_EXERCISE AIM:_
Please return exactly the lines below that run from the line with "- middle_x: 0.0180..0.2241" through the end of the listing, both included, but not the pictures.

====

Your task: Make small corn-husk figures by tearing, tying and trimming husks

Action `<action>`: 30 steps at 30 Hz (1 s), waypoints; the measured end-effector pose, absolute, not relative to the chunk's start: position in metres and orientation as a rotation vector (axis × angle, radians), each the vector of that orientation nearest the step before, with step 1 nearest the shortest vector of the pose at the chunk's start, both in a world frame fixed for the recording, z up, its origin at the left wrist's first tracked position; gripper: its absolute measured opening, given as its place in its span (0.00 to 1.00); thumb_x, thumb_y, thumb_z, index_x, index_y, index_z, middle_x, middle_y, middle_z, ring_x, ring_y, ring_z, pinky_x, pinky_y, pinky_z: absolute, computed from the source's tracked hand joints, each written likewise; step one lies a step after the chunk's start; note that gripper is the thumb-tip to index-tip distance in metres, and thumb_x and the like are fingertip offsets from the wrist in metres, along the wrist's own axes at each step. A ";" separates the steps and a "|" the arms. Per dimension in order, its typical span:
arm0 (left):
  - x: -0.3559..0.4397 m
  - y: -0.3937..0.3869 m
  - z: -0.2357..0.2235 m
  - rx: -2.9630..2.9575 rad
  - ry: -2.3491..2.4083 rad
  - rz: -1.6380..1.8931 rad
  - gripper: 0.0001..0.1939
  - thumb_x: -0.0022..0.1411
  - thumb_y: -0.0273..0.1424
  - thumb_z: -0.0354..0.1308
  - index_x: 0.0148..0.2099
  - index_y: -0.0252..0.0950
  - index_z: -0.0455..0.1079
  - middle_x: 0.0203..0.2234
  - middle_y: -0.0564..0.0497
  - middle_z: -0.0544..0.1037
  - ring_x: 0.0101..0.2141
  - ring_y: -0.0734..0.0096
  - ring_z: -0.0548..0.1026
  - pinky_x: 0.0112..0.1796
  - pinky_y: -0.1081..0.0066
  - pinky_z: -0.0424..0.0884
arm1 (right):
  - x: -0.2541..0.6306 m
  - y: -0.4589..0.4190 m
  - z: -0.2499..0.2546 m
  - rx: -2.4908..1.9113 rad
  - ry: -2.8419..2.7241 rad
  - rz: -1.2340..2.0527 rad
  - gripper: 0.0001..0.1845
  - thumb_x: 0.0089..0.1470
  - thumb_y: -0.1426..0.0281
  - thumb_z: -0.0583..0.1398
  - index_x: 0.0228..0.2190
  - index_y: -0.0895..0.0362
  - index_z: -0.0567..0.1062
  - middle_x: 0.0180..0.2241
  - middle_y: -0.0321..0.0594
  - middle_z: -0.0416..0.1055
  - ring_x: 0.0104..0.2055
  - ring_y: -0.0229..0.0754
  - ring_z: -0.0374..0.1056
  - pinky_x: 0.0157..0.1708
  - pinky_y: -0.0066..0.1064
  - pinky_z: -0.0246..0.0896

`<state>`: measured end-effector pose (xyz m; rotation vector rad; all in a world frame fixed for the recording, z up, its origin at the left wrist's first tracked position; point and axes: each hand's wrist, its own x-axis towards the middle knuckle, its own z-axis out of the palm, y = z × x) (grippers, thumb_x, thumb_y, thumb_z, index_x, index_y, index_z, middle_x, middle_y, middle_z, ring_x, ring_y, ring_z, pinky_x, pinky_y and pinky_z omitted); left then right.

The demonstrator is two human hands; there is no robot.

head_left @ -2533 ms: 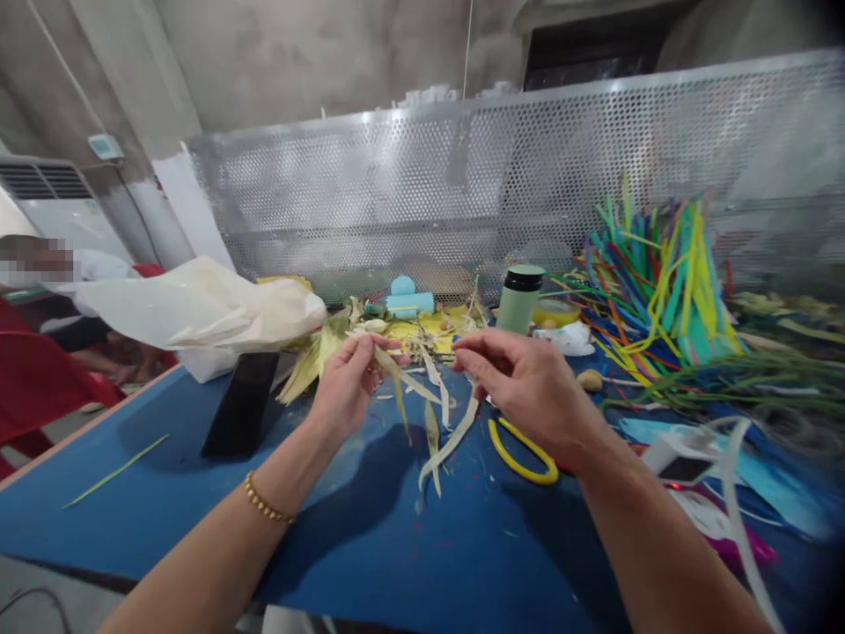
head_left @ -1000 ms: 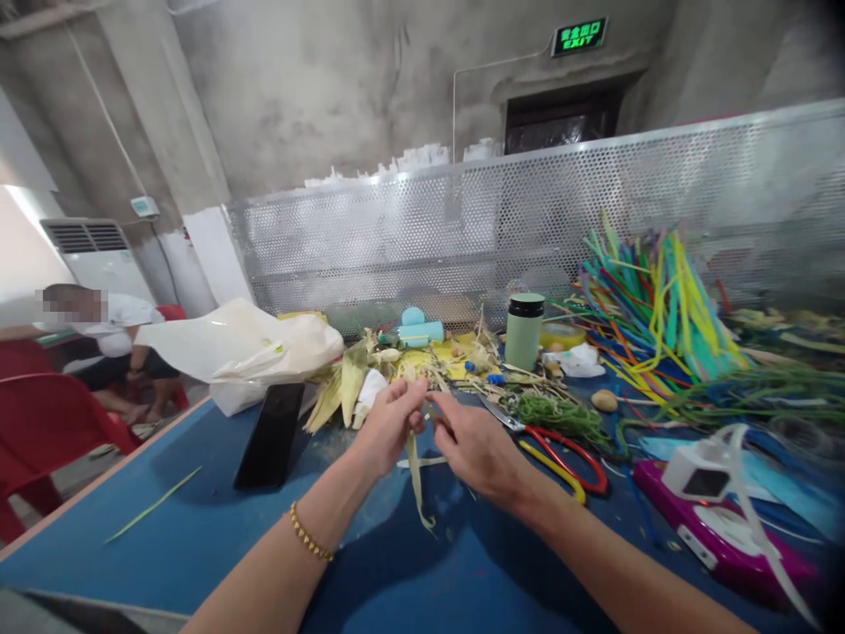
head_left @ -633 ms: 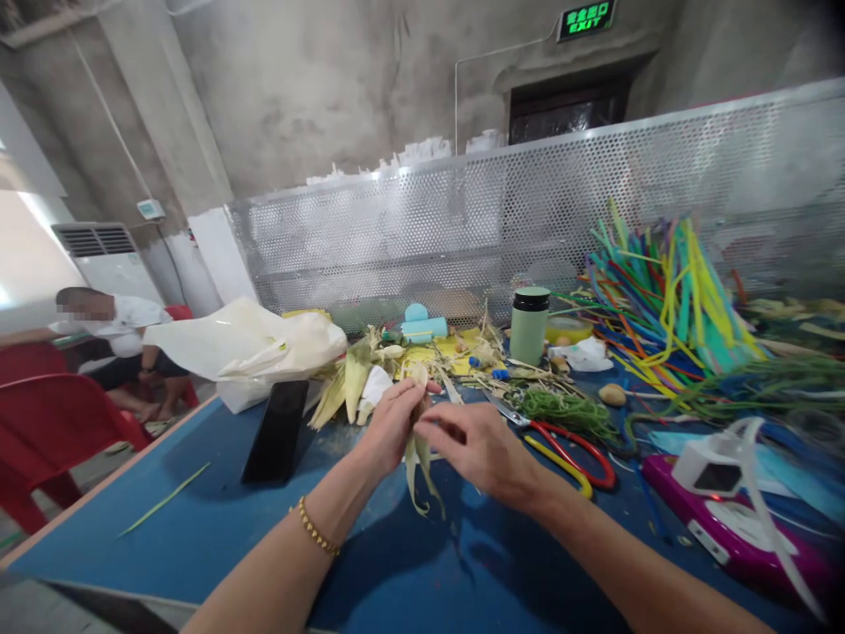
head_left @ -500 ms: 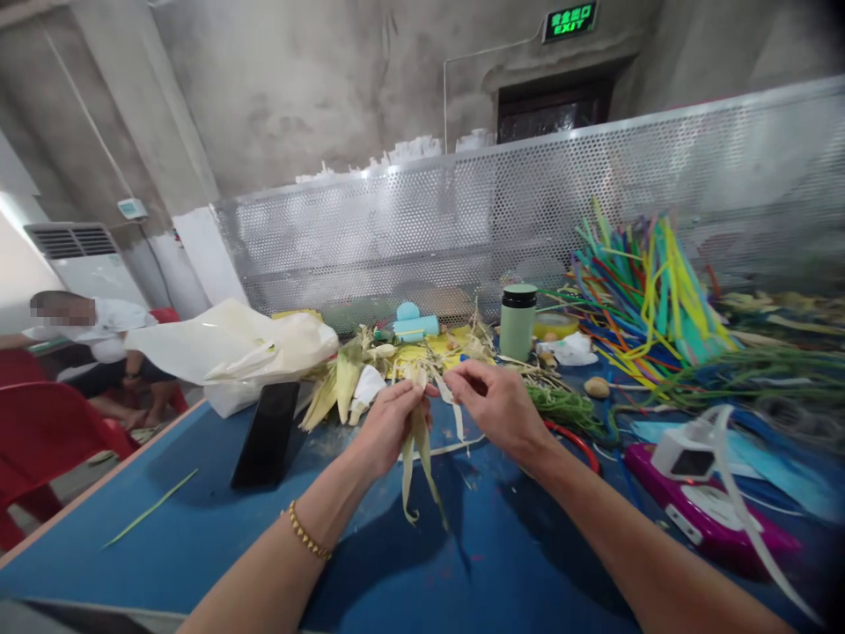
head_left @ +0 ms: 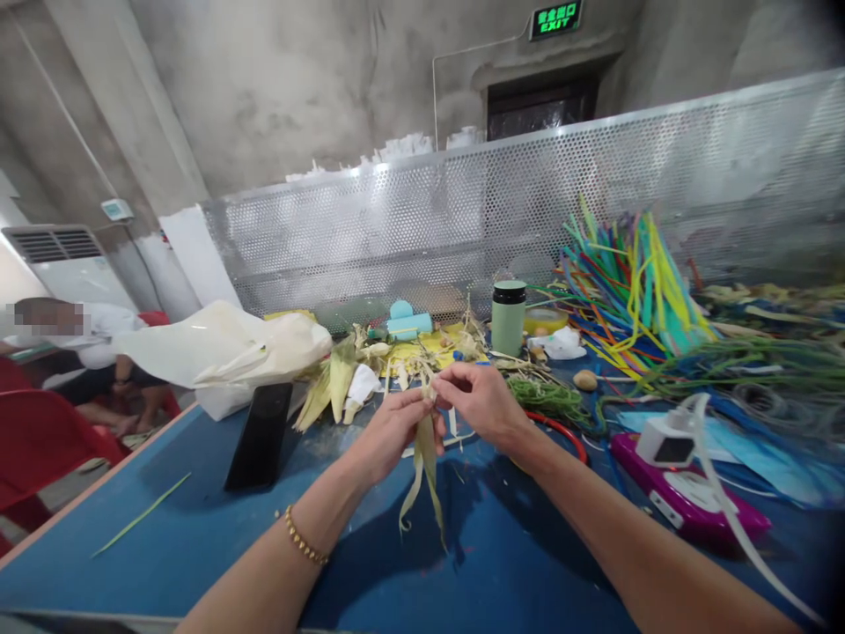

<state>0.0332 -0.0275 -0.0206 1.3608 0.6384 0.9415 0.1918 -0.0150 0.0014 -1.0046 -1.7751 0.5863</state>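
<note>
Over the middle of the blue table, my left hand (head_left: pixel 396 431) is closed around a bundle of dried corn husk (head_left: pixel 426 467), whose pale strips hang below the fingers with curled tips. My right hand (head_left: pixel 479 401) meets it at the top of the bundle, thumb and fingers pinched at the husk. A narrow pale strip (head_left: pixel 452 421) hangs beneath the right fingers. Exactly what lies between the right fingertips is too small to make out. Behind my hands are loose husk pieces (head_left: pixel 343 379) and dry scraps on a yellow sheet.
A black phone (head_left: pixel 260 438) and a white plastic bag (head_left: pixel 264 348) lie at left. A green flask (head_left: pixel 508 319), colourful strips (head_left: pixel 660 282) and a magenta power strip (head_left: pixel 690 497) are at right. A perforated metal screen (head_left: pixel 396 229) stands behind. A person sits at far left.
My right hand has moved in to the left hand, and the two now meet at the top of the husk bundle. The view has shifted slightly to the right.
</note>
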 end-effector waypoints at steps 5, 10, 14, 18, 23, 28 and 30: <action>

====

_RESPONSE TO THIS TASK:_
  - middle_x: 0.0180..0.2241
  - middle_y: -0.0321..0.0594
  - middle_z: -0.0416..0.1055
  - ring_x: 0.0104..0.2055
  - ring_y: -0.0229..0.0754
  - ring_z: -0.0374..0.1056
  - pinky_x: 0.0157..0.1708
  - pinky_y: -0.0066..0.1064
  - pinky_z: -0.0246..0.0896

`<state>`: measured end-effector pose (xyz m; rotation vector rad; all in a world frame fixed for the recording, z up, its origin at the left wrist's first tracked position; point and axes: each hand's wrist, its own x-axis towards the middle knuckle, its own z-axis out of the palm, y = z × x) (grippers, thumb_x, thumb_y, thumb_z, index_x, index_y, index_z, middle_x, middle_y, middle_z, ring_x, ring_y, ring_z, pinky_x, pinky_y and pinky_z omitted); left then right.

The demonstrator is two human hands; there is no robot.

head_left @ -2533 ms: 
head_left @ -1000 ms: 
head_left @ -633 ms: 
head_left @ -500 ms: 
head_left @ +0 ms: 

<state>0.0332 -0.0275 -0.0206 1.3608 0.6384 0.9415 0.1918 -0.0150 0.0014 -1.0046 -1.7751 0.5863</state>
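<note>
Over the middle of the blue table, my left hand (head_left: pixel 396 431) is closed around a bundle of dried corn husk (head_left: pixel 426 467), whose pale strips hang below the fingers with curled tips. My right hand (head_left: pixel 479 401) meets it at the top of the bundle, thumb and fingers pinched at the husk. A narrow pale strip (head_left: pixel 452 421) hangs beneath the right fingers. Exactly what lies between the right fingertips is too small to make out. Behind my hands are loose husk pieces (head_left: pixel 343 379) and dry scraps on a yellow sheet.
A black phone (head_left: pixel 260 438) and a white plastic bag (head_left: pixel 264 348) lie at left. A green flask (head_left: pixel 508 319), colourful strips (head_left: pixel 660 282) and a magenta power strip (head_left: pixel 690 497) are at right. A perforated metal screen (head_left: pixel 396 229) stands behind. A person sits at far left.
My right hand has moved in to the left hand, and the two now meet at the top of the husk bundle. The view has shifted slightly to the right.
</note>
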 end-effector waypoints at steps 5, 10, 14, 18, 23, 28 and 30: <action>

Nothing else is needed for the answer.